I put marking tape on 3 points of the cages so I don't hit them while driving until I get the t-posts in and they stand out a bit more on their own.
 
When I was growing the bare root seedlings/grafts in my front yard they weren't protected at all. We have deer in the area, but none of them have ever come up to where the trees lived prior to the relocation up north into the woods.
 
B118 root stock was chosen because of it's cold hardiness, and how it'll grow in poorer soils. I have a (relatively good) silty/sand subsoil that'll turn to concrete if it dries, but many of our group has poorer sandy soils. Dolgo is another one which would probably grow well here and we might be doing another workshop in the spring trying some of those.

The scion wood was chosen based on the various characteristics of the apples they produce. Some are early season dropping (ripen and fall in late August/early September), and some hold their fruit into late November, and all points inbetween. These are good for wildlife food, as it stratifies the availability over several months.

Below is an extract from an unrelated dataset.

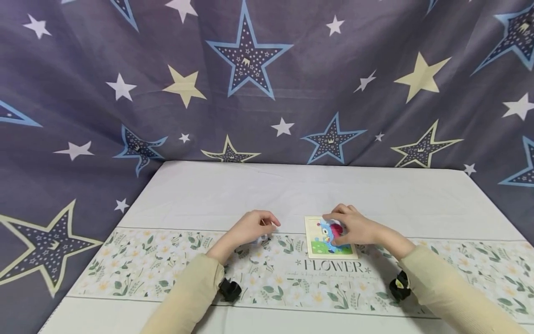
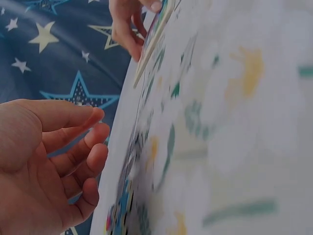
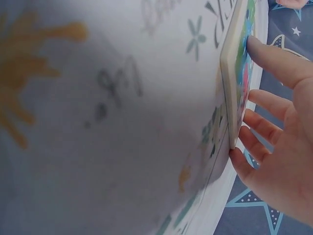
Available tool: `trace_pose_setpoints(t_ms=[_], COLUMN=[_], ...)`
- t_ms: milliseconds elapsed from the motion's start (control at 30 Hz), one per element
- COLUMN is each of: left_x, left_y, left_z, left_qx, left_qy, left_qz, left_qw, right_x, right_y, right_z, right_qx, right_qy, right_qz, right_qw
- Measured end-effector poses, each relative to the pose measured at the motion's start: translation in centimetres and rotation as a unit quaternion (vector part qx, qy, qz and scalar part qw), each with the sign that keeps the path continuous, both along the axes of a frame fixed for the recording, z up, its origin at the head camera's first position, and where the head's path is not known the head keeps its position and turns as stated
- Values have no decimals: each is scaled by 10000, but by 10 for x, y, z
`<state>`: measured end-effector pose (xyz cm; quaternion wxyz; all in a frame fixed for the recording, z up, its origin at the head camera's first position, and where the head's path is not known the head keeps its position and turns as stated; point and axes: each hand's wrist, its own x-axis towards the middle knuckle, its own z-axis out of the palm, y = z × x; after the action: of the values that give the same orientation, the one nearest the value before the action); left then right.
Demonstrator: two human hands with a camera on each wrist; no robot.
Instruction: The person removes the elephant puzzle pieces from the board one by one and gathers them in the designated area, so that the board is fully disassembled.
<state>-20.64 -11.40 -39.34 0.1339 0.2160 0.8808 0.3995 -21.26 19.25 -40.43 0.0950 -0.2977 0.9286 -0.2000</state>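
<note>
A wooden picture board, maybe a puzzle, lies on the table with a blue and red cartoon animal on it. My right hand rests over its right half. In the right wrist view the thumb touches the picture face, while the other fingers spread along the board's far side and edge. To the left, my left hand hovers over the cloth with loosely curled fingers and holds nothing. Beneath it lie small colourful pieces, mostly hidden by the hand in the head view.
A white table carries a floral runner with the word FLOWER printed just in front of the board. Behind and at both sides hangs a dark curtain with stars. Black wrist cameras sit under both sleeves.
</note>
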Motion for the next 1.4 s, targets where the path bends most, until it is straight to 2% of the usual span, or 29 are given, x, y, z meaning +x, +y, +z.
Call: trace_pose_setpoints(t_ms=[233, 567, 933, 1100, 1400], left_x=[0, 3, 6, 6, 8], left_y=[21, 51, 75, 83, 92], left_z=[-1, -1, -7, -12, -13], left_qx=[61, 149, 10, -110, -602], left_qy=[-20, -59, -221, -126, 259], left_qz=[-327, -578, -659, -717, -801], left_qw=[9994, 9982, 9976, 9973, 9946], right_x=[0, 0, 0, 0, 0], right_y=[0, 0, 0, 1, 0], right_z=[-1, -1, 1, 0, -1], right_qx=[5, 1, -59, -78, -59], right_qy=[-13, -72, -108, -84, 16], right_qz=[-39, -90, -32, -30, -14], right_qw=[10000, 9999, 9999, 9999, 10000])
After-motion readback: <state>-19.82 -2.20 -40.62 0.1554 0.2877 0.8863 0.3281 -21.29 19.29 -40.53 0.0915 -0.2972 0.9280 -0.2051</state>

Some are people-food cultivars, and others aren't even edible unless you're really hard up for something to eat. You need at least two dissimilar varieties within a half mile (so they say) of each other for pollinators, so having a good mix of crab and larger varieties ensures there's sufficient pollen available for the bees to make things work.

My honeycrisp, and wolf river that I planted in 2012 were intended as people food and located where they'd be a short walk out the back yard from where the house will eventually go. The wolf river didn't survive, and my honeycrisp is in rough shape after last winter. I have several food-grade (cider, sauce, baking, eating raw) varieties in the orchard as well, but I also have a few different crabs which are only there for the benefit of the critters. The orchard is about 1/8 mile from where the honeycrisp remains. I'll probably plant some other fruit variety where the wolf river was. A neighbor in the metro (where I live) has an apricot he's given me permission to prune for scion wood, so that might be a good one to put there.